**TASK OBJECTIVE**
Write out each line of the material again, word for word.
————
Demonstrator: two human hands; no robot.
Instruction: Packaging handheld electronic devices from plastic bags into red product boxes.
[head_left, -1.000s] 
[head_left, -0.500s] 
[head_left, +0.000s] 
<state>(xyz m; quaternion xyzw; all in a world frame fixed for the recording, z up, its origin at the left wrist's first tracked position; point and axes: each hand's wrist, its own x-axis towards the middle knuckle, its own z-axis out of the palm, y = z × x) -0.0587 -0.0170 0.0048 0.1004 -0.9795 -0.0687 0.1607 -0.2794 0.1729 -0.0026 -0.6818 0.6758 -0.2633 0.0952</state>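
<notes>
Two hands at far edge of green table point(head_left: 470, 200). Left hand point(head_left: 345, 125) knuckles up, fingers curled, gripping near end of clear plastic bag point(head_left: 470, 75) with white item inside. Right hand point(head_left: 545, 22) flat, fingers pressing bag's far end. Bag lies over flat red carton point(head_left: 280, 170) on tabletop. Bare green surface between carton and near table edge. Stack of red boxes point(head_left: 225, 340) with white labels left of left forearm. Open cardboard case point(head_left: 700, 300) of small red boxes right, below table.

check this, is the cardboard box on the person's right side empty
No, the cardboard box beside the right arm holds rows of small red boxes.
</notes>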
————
**OUTPUT BELOW**
Demonstrator: two human hands; no robot.
Instruction: Packaging handheld electronic devices from plastic bags into red product boxes.
[head_left, -1.000s] 
[head_left, -0.500s] 
[head_left, +0.000s] 
<state>(xyz m; quaternion xyzw; all in a world frame fixed for the recording, z up, its origin at the left wrist's first tracked position; point and axes: each hand's wrist, its own x-axis towards the middle knuckle, its own z-axis out of the palm, y = z × x) -0.0587 -0.0170 0.0048 0.1004 -0.9795 -0.0687 0.1607 -0.2794 0.1729 -0.0026 -0.6818 0.6758 -0.2633 0.0952</state>
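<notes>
Two hands at far edge of green table point(head_left: 470, 200). Left hand point(head_left: 345, 125) knuckles up, fingers curled, gripping near end of clear plastic bag point(head_left: 470, 75) with white item inside. Right hand point(head_left: 545, 22) flat, fingers pressing bag's far end. Bag lies over flat red carton point(head_left: 280, 170) on tabletop. Bare green surface between carton and near table edge. Stack of red boxes point(head_left: 225, 340) with white labels left of left forearm. Open cardboard case point(head_left: 700, 300) of small red boxes right, below table.

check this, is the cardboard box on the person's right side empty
No, the cardboard box beside the right arm holds rows of small red boxes.
</notes>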

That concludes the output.